■ DIRECTIONS FOR THIS TASK: Two lines in the data below mark the range: the one with "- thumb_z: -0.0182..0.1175" and the one with "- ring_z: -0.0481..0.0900". Return both, along with every line between them, exactly.

____ STUDY MATERIAL

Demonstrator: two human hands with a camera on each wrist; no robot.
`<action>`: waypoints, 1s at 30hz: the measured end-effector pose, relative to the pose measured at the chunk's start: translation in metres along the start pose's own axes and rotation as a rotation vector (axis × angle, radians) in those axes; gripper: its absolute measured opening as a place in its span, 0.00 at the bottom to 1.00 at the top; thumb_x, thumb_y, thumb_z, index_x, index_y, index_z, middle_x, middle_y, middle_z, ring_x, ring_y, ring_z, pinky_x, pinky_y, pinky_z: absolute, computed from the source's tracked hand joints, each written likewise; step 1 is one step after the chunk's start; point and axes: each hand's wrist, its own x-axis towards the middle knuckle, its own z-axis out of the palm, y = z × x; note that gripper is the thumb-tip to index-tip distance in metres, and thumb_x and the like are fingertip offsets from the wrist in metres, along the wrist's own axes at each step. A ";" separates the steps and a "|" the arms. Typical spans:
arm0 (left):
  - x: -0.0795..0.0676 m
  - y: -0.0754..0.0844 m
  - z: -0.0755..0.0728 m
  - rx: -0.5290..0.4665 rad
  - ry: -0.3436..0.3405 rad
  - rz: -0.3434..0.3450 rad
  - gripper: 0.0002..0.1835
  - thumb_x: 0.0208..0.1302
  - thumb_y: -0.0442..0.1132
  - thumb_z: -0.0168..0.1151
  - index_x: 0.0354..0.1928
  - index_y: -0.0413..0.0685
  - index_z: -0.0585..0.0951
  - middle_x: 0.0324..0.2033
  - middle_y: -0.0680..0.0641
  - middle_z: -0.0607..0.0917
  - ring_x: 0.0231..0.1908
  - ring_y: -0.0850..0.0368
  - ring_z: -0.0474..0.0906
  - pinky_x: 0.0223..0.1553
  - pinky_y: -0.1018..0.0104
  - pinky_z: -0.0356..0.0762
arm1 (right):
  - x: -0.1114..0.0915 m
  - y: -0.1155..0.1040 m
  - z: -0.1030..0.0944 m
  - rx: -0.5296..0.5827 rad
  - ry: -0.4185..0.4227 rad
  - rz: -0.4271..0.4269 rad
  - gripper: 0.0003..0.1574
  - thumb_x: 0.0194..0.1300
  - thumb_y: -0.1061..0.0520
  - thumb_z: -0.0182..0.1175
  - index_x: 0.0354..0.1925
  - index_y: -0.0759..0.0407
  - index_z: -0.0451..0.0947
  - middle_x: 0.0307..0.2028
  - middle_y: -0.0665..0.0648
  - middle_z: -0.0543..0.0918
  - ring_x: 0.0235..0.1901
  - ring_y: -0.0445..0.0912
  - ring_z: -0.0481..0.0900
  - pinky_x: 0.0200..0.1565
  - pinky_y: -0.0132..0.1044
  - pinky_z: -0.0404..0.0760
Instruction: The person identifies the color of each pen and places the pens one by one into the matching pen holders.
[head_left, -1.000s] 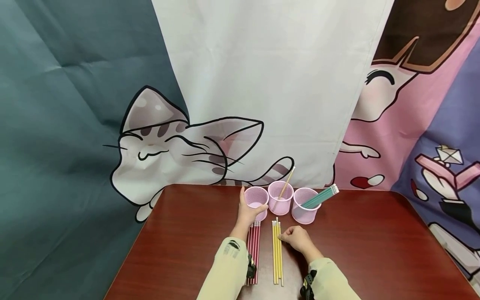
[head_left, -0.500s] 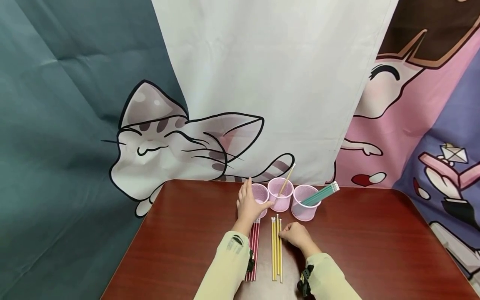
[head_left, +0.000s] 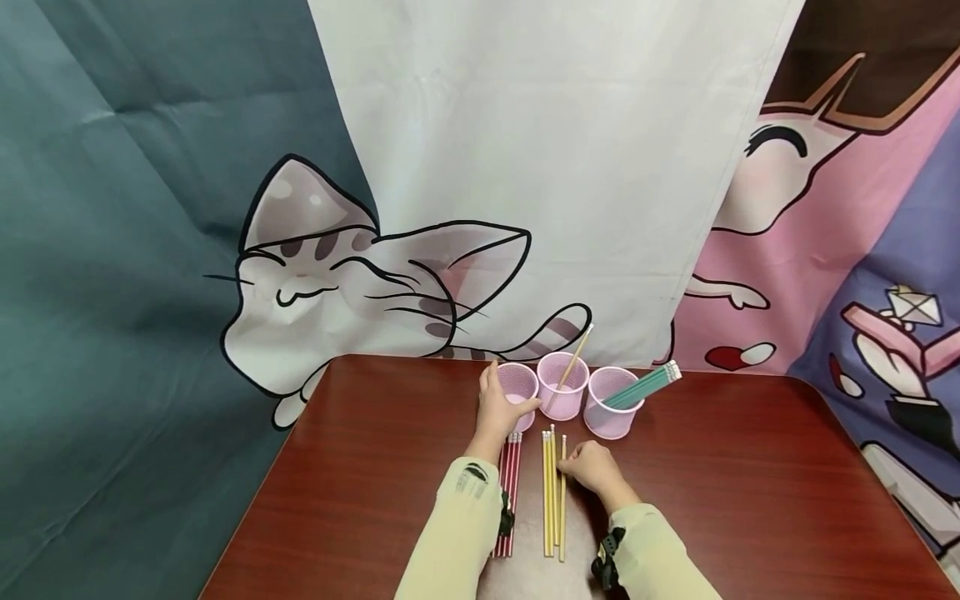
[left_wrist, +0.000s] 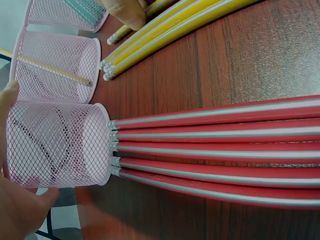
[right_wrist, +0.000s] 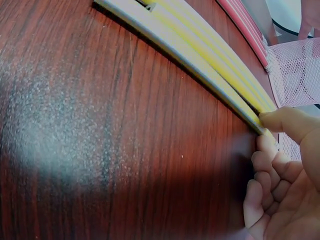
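My left hand point(head_left: 495, 421) holds the leftmost pink mesh pencil cup point(head_left: 525, 385), its thumb and fingers on opposite sides of the wall. Inside, that cup point(left_wrist: 60, 145) shows no pencils. Close to its base lies a row of red-and-white striped pencils point(left_wrist: 215, 150), eraser ends toward the cup. My right hand point(head_left: 596, 468) pinches a yellow pencil point(head_left: 562, 525) between thumb and forefinger near its eraser end. This pencil lies just right of several other yellow pencils point(head_left: 550, 508). In the right wrist view, the remaining fingers point(right_wrist: 254, 200) are curled close over the table.
A middle pink cup point(head_left: 573, 408) carries one slanted natural-coloured pencil point(head_left: 576, 354). The right cup point(head_left: 609, 423) bears a bundle of teal pencils point(head_left: 643, 389) leaning right. Behind the brown table point(head_left: 375, 467) hangs a printed cartoon curtain point(head_left: 570, 167).
The pinched yellow pencil has slid slightly right, widening the gap to the other yellow ones. My left hand shifted over its cup, the thumb swinging outward and then back in.
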 end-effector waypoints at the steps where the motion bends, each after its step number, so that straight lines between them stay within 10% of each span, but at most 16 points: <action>1: 0.000 0.000 0.000 -0.004 -0.002 -0.004 0.57 0.32 0.43 0.80 0.67 0.41 0.58 0.64 0.38 0.60 0.59 0.41 0.63 0.60 0.53 0.61 | 0.000 0.000 0.000 -0.009 0.002 -0.001 0.13 0.41 0.54 0.66 0.13 0.57 0.72 0.13 0.48 0.73 0.18 0.43 0.70 0.25 0.38 0.72; 16: -0.002 -0.007 0.001 -0.173 0.029 -0.052 0.55 0.31 0.40 0.81 0.65 0.46 0.61 0.57 0.37 0.67 0.56 0.42 0.67 0.58 0.52 0.64 | -0.003 0.001 -0.001 0.061 0.039 0.030 0.11 0.42 0.55 0.65 0.14 0.57 0.74 0.13 0.47 0.73 0.18 0.42 0.69 0.24 0.36 0.70; 30: -0.001 -0.006 0.001 -0.170 0.023 -0.089 0.56 0.32 0.40 0.80 0.66 0.44 0.58 0.60 0.36 0.65 0.58 0.41 0.64 0.59 0.52 0.61 | 0.001 0.010 -0.012 0.457 -0.052 0.137 0.08 0.53 0.61 0.61 0.21 0.62 0.73 0.16 0.57 0.80 0.13 0.44 0.74 0.14 0.34 0.71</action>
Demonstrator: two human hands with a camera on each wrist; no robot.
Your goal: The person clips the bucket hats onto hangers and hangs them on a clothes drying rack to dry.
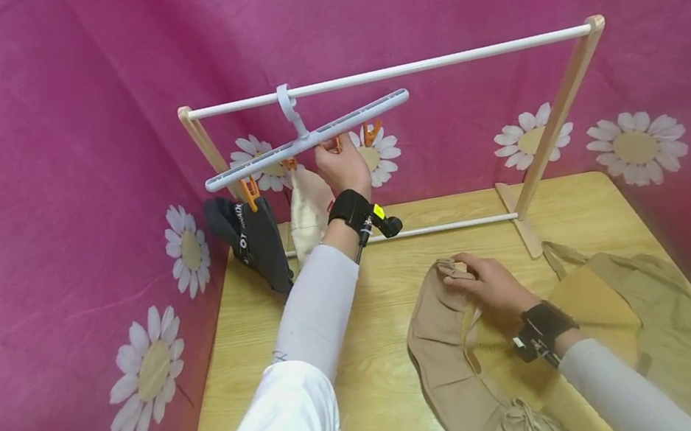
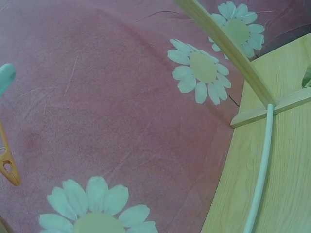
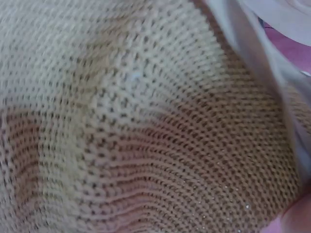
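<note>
"Clips of orange plastic: how many?"

"Four in the head view, along one straight pale-grey plastic hanger. Two sit left of the left hand, one is between its fingers, one just right of it."

"So that hand is pinching?"

"Yes, the third clip, mostly covered. The right hand pinches the edge of a tan pleated cloth brim, lower and further right."

"What hangs?"

"Two pieces, left of the left hand: a black cap with white lettering and a cream-and-pink cloth hat, partly behind the wrist."

"Hats by the right hand?"

"Can't tell; khaki cloth lies right of it, and the forearm hides the join. Only the right-wrist view shows tan knit mesh closely; the left-wrist view catches just one clip."
</note>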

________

■ TASK RESULT:
  - thumb_z: -0.0182..0.1175
  - index_x: 0.0354..0.1925
  - index_y: -0.0759..0.0407
  - index_z: -0.0451..0.0947
  - middle_x: 0.0307..0.2028
  - middle_y: -0.0665..0.0648
  - middle_z: -0.0543..0.0918
  - ring_x: 0.0235..0.1901
  - ring_y: -0.0445..0.0912
  - ring_z: -0.0481..0.0900

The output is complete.